-- DATASET RECORDS follows --

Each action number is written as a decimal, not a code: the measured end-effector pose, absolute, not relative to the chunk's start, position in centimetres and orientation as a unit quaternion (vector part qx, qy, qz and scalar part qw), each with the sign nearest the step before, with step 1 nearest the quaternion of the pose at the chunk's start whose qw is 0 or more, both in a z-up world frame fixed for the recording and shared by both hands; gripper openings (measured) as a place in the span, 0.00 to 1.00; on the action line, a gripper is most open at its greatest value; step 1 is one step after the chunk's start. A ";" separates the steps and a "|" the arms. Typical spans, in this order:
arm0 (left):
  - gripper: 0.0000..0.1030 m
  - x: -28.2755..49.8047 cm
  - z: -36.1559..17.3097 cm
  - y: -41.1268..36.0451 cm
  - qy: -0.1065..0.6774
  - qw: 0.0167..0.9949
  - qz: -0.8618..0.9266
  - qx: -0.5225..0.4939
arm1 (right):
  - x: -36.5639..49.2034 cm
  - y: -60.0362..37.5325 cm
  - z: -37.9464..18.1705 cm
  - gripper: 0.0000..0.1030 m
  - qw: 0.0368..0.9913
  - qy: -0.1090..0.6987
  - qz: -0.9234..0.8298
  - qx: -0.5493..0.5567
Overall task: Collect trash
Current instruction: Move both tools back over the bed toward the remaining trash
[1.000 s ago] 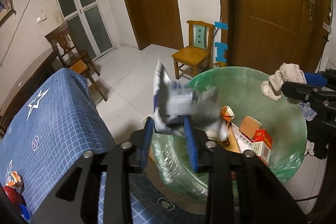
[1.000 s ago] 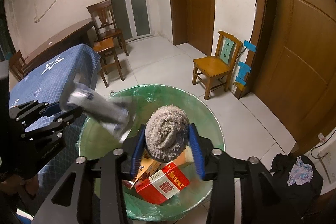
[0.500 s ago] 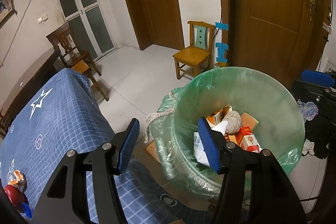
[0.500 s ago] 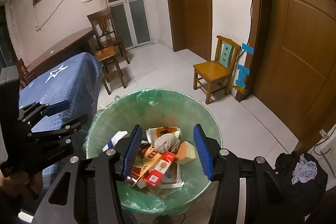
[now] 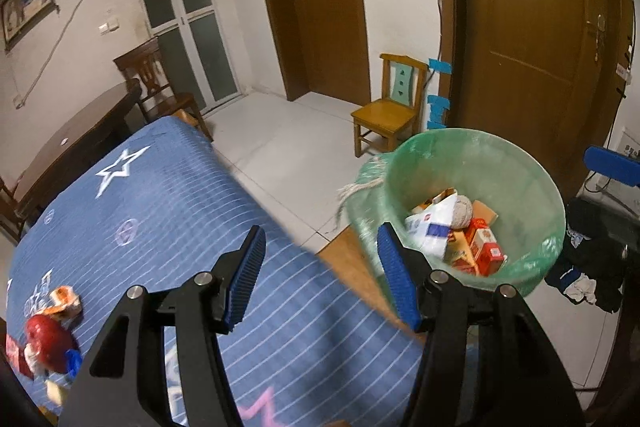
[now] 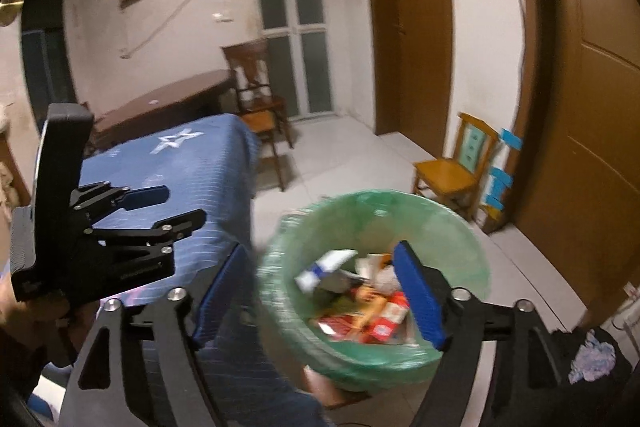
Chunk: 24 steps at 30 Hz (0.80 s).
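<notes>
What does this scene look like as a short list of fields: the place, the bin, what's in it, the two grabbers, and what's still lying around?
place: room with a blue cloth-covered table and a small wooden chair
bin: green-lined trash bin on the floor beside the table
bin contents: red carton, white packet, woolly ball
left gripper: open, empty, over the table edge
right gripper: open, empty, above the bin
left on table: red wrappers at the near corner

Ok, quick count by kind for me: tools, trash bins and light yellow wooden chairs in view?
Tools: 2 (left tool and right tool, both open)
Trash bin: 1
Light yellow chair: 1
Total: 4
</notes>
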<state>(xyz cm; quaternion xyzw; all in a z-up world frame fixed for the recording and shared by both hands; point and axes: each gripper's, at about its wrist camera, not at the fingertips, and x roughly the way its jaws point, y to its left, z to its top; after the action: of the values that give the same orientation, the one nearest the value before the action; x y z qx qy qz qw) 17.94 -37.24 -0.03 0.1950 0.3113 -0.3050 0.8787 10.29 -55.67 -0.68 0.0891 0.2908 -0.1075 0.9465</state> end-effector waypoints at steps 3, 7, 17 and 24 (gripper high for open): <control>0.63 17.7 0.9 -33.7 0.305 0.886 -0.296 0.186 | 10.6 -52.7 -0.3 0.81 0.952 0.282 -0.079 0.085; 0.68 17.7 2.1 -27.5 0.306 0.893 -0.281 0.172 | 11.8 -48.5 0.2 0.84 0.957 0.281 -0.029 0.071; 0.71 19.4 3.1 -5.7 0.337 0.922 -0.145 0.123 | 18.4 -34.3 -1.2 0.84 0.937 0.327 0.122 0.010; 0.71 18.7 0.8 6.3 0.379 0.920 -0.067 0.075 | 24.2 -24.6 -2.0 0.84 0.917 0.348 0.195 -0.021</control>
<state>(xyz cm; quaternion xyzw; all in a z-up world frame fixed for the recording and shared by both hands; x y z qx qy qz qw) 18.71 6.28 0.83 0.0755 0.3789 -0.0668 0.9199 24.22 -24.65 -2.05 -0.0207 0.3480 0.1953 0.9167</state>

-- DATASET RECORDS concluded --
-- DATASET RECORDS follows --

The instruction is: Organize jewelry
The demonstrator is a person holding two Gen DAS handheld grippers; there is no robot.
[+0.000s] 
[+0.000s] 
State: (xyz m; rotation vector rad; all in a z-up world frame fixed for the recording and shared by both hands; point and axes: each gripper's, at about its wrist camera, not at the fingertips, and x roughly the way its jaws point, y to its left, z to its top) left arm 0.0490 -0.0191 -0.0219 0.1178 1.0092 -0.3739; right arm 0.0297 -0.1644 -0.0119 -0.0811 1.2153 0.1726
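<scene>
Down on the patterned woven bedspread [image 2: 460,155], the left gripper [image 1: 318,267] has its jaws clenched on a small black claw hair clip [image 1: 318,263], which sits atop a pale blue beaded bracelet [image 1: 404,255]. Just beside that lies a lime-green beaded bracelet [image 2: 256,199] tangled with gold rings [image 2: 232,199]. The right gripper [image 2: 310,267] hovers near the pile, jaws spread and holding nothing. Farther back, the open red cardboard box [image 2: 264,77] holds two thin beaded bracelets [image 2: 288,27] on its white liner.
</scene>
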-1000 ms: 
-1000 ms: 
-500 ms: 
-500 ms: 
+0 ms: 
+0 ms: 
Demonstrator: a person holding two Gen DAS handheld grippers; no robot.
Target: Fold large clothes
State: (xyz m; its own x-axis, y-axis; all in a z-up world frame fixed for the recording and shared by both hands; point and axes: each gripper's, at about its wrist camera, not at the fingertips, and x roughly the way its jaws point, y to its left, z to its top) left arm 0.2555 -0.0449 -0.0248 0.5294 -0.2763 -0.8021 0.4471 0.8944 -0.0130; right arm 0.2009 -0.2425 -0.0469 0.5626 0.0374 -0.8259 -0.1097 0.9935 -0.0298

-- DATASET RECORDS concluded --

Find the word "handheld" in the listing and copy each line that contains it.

The demonstrator is a person holding two Gen DAS handheld grippers; there is no robot.
Demonstrator: a person holding two Gen DAS handheld grippers; no robot.

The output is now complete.